Does anyone help you with your daughter so that you're able to keep dancing?  Without the help of my family I could never do it.  But the truth is that I have all that I need with the love of my husband, my parents, and my sister.

On teaching

What you're about to read I witnessed being in her class.  The level of student varied, but her expectations for all were high.  And in everything she did, in everything she said I could feel her love of the art form.

¿Como profesora, cuál es mas difícil para ti, enseñar a alguien que tiene habilidades técnicas pero a quien le cuesta expresar las emociones y la pasion o enseñar a alguien sin mucho conocimiento técnico pero quien puede expresarse bien? Es difícil enseñar de una manera u otra porque cada cosa requiere lo suyo, pero lo que siempre enseño igual, tanto para uno con más nivel u otro con menos nivel, es el respeto por el flamenco.

What do you find to be more challenging, teaching someone who has the technical ability but struggles with expressing the passion from within or teaching someone without technical expertise but who possesses the inherent expressive component?
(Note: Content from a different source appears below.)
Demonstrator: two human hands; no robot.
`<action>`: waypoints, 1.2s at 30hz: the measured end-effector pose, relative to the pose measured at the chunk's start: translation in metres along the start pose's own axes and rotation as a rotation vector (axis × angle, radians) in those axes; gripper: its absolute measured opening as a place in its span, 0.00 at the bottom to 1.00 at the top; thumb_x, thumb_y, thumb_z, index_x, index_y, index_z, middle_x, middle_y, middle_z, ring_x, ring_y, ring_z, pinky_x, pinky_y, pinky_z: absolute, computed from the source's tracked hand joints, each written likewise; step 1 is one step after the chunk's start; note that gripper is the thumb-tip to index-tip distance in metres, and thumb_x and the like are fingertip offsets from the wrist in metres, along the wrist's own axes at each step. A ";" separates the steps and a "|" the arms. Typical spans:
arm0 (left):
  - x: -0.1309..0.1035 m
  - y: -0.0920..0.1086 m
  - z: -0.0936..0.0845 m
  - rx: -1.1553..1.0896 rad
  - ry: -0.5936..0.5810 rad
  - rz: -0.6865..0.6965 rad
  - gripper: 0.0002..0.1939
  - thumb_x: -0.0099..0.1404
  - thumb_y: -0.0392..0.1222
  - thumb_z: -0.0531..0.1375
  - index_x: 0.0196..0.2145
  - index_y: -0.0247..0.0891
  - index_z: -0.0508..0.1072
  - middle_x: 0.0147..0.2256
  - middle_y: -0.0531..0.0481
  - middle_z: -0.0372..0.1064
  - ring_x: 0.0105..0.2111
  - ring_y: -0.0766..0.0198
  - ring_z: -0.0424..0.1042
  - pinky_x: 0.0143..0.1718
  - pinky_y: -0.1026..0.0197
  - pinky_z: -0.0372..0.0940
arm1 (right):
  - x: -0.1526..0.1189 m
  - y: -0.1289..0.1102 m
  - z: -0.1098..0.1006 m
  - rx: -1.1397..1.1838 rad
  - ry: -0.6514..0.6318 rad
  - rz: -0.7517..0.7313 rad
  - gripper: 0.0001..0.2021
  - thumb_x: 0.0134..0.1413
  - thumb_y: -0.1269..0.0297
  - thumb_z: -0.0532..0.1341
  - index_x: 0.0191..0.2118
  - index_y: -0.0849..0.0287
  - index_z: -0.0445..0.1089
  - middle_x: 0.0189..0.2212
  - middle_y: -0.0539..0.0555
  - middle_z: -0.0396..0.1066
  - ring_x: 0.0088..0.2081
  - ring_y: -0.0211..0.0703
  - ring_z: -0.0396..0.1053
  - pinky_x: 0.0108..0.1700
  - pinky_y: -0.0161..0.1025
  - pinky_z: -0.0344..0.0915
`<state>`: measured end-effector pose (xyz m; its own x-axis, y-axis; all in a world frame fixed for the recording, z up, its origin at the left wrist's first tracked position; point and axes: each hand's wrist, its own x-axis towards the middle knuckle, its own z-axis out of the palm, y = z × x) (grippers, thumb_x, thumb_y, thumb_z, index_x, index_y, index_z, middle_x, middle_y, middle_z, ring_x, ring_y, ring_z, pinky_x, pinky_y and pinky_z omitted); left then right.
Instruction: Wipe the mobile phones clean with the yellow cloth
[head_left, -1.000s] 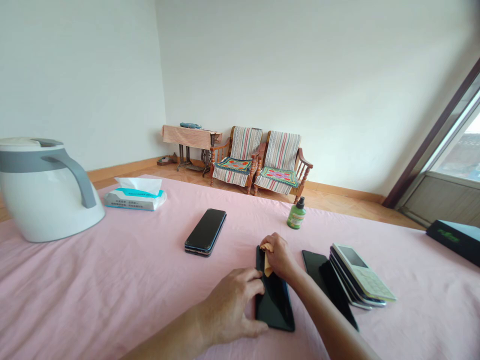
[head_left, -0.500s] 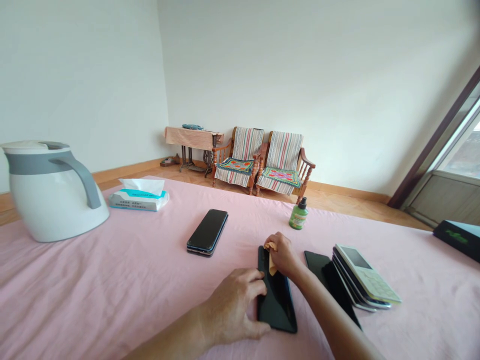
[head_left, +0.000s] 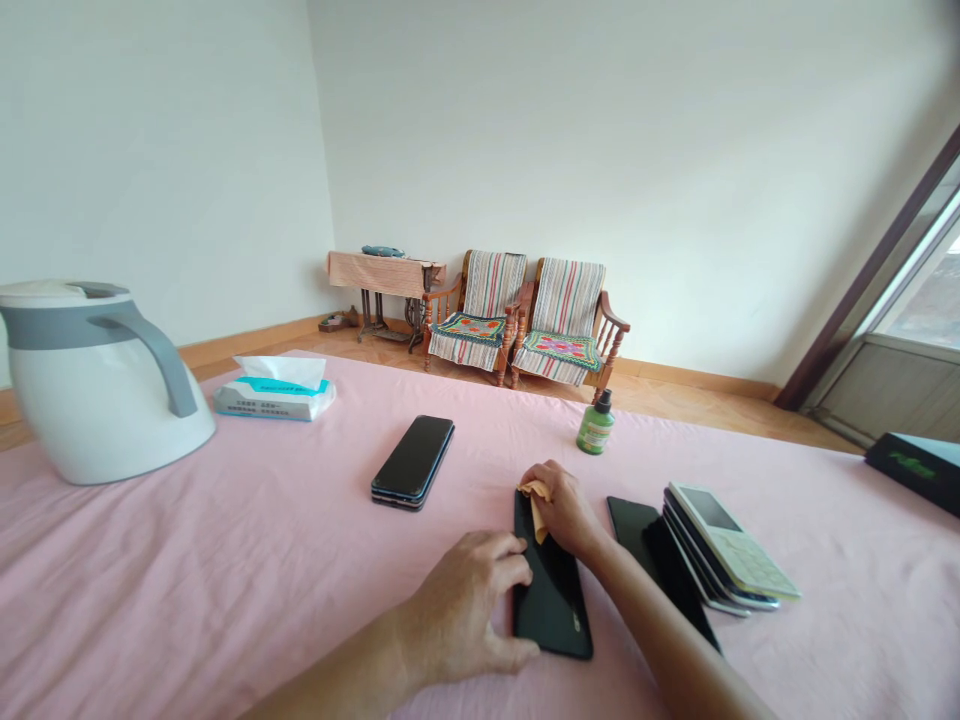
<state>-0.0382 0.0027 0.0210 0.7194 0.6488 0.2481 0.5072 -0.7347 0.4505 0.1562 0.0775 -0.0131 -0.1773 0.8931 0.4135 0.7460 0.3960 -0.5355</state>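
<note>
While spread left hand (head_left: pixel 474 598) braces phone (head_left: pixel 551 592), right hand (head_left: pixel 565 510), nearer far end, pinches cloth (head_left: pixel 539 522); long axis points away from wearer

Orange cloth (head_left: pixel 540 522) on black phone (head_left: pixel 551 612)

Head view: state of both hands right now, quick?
Left hand: open, fingers touching the left edge of the black phone.
Right hand: closed, holding an orange-yellow cloth at the phone's far end.
</note>
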 end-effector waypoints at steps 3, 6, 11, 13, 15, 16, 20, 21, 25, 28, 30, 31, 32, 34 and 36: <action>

It is hard to teach one way or another because each thing has its specific requirements, but what I always teach in the same way to someone of high level or someone at a lower level is a respect for flamenco.

Words of advice

Seemingly simple.  Yet so important.  And still so often we deny the importance of this.

¿Que consejo darás a un principiante al flamenco.  Para tener éxito, que aconsejas, aparte de practicar? Que sea muy aficionado al cante y a la guitarra, que eso lo ayudará muchísimo a entender mejor el flamenco.

What advice would you give to a beginner in flamenco?  What advice do you give in order to be successful, apart from practicing? To listen to a lot of singing and guitar as this will help immensely in better understanding flamenco.

What to wear?

Ok, now, this response surprised me.  It really, really did.   Because Mercedes is so incredibly detail oriented.  I assumed she had everything, including what to wear, decided upon waaaaaaay in advance.

¿Cómo decides que ropa que vas a llevar para cada actuación? Depende de lo que quiera transmitir en ese momento.  La verdad es que soy una persona que el vestuario lo dejo para el último momento.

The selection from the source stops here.